Bajalan, who teaches history at Missouri State University, says the Kurdish plight has some of its roots in the aftermath of World War One. Great Britain exerted its influence in the Middle East to identify borders based on its interests.

“At the end of the war, basically British interests lay primarily in two areas: in Iraq and to a lesser extent in Syria. And so the objective of British policy after the war was to create a stable Arab regime in Iraq, which was where its main colonial prevalence was. And this meant that the Kurdish population—part of the Kurdish population—was going to be included in that territory,” Bajalan said.

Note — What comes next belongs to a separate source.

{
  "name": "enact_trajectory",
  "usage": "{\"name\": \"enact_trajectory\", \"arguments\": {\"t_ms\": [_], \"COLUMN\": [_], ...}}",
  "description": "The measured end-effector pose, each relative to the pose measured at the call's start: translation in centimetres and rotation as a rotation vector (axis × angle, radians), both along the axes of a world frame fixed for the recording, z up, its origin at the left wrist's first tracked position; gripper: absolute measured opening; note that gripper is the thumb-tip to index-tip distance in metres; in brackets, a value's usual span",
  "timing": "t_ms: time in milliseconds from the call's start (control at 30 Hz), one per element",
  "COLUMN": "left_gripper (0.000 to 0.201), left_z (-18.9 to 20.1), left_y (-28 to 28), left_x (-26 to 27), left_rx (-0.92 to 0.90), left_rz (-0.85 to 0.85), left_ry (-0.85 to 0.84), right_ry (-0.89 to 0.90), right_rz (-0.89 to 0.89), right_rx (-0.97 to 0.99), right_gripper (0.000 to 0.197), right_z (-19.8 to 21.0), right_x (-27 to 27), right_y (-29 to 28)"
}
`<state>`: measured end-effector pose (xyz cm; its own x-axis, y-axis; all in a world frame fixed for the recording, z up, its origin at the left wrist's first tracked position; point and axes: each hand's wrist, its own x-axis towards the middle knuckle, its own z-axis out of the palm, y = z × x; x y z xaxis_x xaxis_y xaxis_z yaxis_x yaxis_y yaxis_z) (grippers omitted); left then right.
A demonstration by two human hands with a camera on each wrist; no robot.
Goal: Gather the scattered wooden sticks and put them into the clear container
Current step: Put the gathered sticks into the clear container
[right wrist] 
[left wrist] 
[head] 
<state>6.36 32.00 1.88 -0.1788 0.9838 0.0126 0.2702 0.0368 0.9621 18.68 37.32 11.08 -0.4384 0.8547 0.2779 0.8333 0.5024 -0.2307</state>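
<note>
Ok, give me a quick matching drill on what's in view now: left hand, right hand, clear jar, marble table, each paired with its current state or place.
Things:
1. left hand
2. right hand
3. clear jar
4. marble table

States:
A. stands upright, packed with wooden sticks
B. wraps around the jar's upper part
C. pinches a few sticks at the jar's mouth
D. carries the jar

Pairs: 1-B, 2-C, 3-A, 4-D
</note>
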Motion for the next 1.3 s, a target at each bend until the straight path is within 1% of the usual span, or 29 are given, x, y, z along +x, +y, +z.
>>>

The Kurdish population that lived further north at the end of the war remained under Ottoman rule and the British initially sort of made some promises to help them gain independence or a pathway to self-rule—but it became too expensive for the British to become involved in their main interest lay in Iraq. So they kind of allowed that territory to remain under Turkish rule at the end of the war after the war.

“And the main power that had been supporting Kurdish self-rule at up to this period in time was Russia. But in 1917 there was the famous Russian revolution. So Russia basically withdrew its support for a Kurdish state,” Bajalan said.

“So there was no big international power there to support the creation of a Kurdish state as there was in the case of creating an Arab state in Iraq or in Syria or creating a Jewish homeland in Palestine. You know those had great power support, whereas the Kurds did not have a great power backing them up at the end of the war,” Bajalan said.

Romano added that the French did something very similar in creating Syria.

“Ten percent of Syria is Kurdish. And a fair number of Kurds around today seven to nine million ended up in what became Iran. So the if you look at Kurdistan as this mountainous area where those four borders intersect the Kurdish people are split between the four states,” Romano said.

How American citizens can impact foreign policy

Historically, there have been cases in which American voters have seen something in international news and spoken out against it, leading to a change in US foreign policy.

Both Romano and Bajalan said that could happen in this case, too.

“A lot of analysts think that the American foreign policy is made outside of Washington D.C. more than inside—by the Congressmen and Senators bringing issues that their constituents care about to D.C. and using that to craft American foreign policy,” Romano said.

If voters got on the phone and reached their elected officials, it could change things.

“All the Christian groups in northeastern Syria have made announcements asking Trump to go back on this decision and to not abandon the authorities there, not let the Turks in. So if people made calls like this it would certainly have an effect,” Romano said.[1]